### Goal of the exercise
Down to the last line, reproduce the data that follows, but skip the pictures.

### Source material
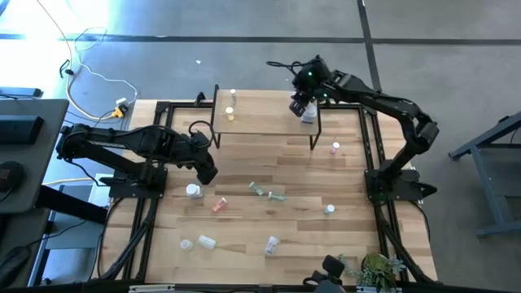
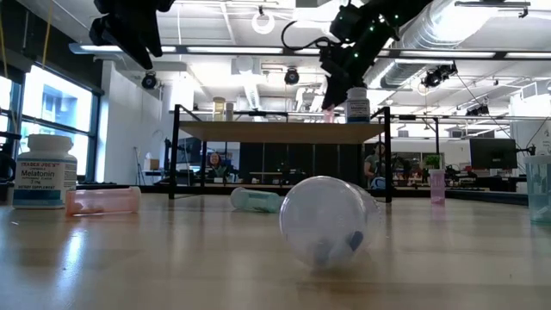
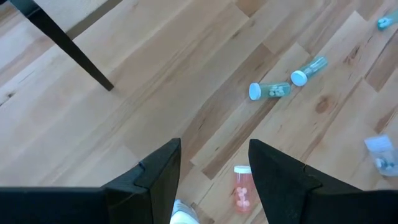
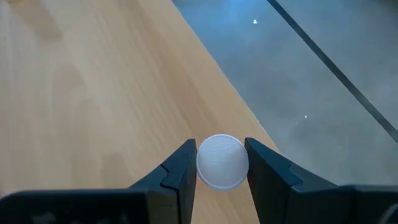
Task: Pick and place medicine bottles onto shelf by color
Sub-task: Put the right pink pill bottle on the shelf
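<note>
Shelf (image 1: 264,110) of pale wood: round white-capped bottle (image 4: 222,161) was pinched by right gripper (image 4: 221,165) at its right edge; left gripper (image 3: 214,165) was held spread.

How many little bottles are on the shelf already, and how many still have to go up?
Two small bottles already stand at one end of the shelf. The right gripper is shut on a white-capped bottle at the shelf's other end, so that one is nearly placed. About ten bottles still lie on the table, such as the orange one. The left gripper hangs open and empty above them.
</note>
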Action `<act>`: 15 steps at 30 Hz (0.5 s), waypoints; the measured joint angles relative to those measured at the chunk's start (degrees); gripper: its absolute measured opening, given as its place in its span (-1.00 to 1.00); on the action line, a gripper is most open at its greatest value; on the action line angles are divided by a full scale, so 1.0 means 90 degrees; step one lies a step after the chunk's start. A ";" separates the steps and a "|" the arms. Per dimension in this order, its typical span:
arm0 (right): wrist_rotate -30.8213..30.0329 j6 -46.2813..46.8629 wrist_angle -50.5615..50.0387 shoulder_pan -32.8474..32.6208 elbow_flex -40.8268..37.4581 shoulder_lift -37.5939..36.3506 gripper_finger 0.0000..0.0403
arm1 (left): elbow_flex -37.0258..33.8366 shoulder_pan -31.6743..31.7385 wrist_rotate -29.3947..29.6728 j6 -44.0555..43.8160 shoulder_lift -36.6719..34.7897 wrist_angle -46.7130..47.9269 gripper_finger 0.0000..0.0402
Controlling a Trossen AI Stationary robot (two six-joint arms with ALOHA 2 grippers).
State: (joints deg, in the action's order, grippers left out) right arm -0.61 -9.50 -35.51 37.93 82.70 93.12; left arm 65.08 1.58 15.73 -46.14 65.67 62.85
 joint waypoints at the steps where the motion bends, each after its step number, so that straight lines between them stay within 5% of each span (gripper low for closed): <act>1: 0.0001 0.0000 -0.0037 0.0000 0.0000 0.0000 -0.46 | 0.0000 0.0000 0.0005 -0.0027 0.0000 0.0000 -0.11; 15: -0.0031 0.0000 -0.0223 -0.0002 -0.0002 0.0000 -0.45 | 0.0000 0.0000 0.0061 -0.0025 0.0000 0.0007 -0.11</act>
State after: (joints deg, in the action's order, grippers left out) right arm -0.89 -9.50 -37.52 37.91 82.67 93.12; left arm 65.08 1.58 16.28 -46.37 65.67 62.91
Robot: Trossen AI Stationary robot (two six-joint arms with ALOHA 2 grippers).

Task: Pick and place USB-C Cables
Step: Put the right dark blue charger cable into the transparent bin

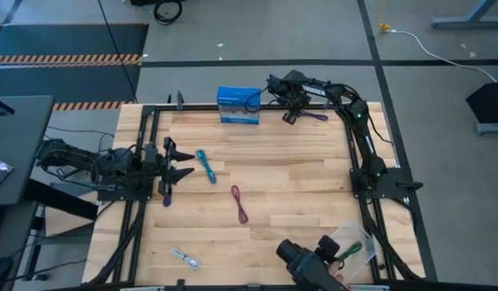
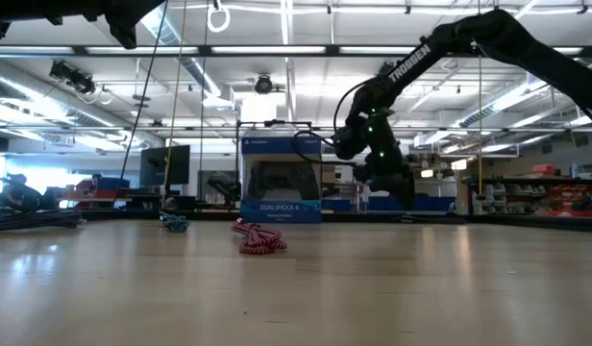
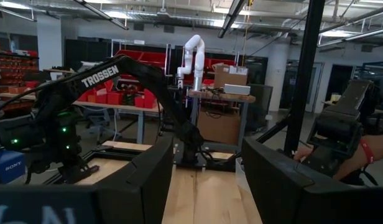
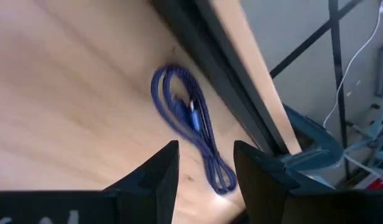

### Response
Task: Pick and place medicine bottles onto shelf by color
Sub-task: Put the right pink pill bottle on the shelf
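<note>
Shelf (image 1: 264,110) of pale wood: round white-capped bottle (image 4: 222,161) was pinched by right gripper (image 4: 221,165) at its right edge; left gripper (image 3: 214,165) was held spread.

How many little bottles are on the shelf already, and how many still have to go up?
Two small bottles already stand at one end of the shelf. The right gripper is shut on a white-capped bottle at the shelf's other end, so that one is nearly placed. About ten bottles still lie on the table, such as the orange one. The left gripper hangs open and empty above them.
</note>
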Action `<act>`: 15 steps at 30 Hz (0.5 s), waypoints; the measured joint angles relative to those measured at the chunk's start (degrees); gripper: its absolute measured opening, given as its place in its span (-1.00 to 1.00); on the action line, a gripper is most open at its greatest value; on the action line angles are divided by a full scale, so 1.0 means 90 degrees; step one lies a step after the chunk's start. A ";" separates the steps and a "|" the arms. Per dimension in this order, its typical span:
arm0 (right): wrist_rotate -30.8213..30.0329 j6 -46.2813..46.8629 wrist_angle -50.5615..50.0387 shoulder_pan -32.8474..32.6208 elbow_flex -40.8268..37.4581 shoulder_lift -37.5939..36.3506 gripper_finger 0.0000..0.0403
arm1 (left): elbow_flex -37.0258..33.8366 shoulder_pan -31.6743..31.7385 wrist_rotate -29.3947..29.6728 j6 -44.0555..43.8160 shoulder_lift -36.6719..34.7897 wrist_angle -46.7130..47.9269 gripper_finger 0.0000..0.0402
Controlling a Trossen AI Stationary robot (two six-joint arms with ALOHA 2 grippers).
State: (joints deg, in the action's order, grippers left out) right arm -0.61 -9.50 -35.51 37.93 82.70 93.12; left arm 65.08 1.58 15.73 -46.14 65.67 62.85
 joint waypoints at the steps where the motion bends, each after its step number, so that straight lines between them stay within 5% of each span (gripper low for closed): <act>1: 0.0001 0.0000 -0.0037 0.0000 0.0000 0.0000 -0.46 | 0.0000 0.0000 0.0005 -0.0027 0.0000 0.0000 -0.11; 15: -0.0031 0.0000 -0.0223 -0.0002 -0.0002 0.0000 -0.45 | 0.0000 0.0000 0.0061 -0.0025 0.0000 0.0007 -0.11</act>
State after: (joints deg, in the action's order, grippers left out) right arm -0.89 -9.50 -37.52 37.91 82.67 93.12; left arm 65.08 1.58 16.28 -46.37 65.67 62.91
Robot: Trossen AI Stationary robot (two six-joint arms with ALOHA 2 grippers).

Task: Pick and place USB-C Cables
Step: Put the right dark blue charger cable into the transparent bin

What was asked for in the exercise is now done.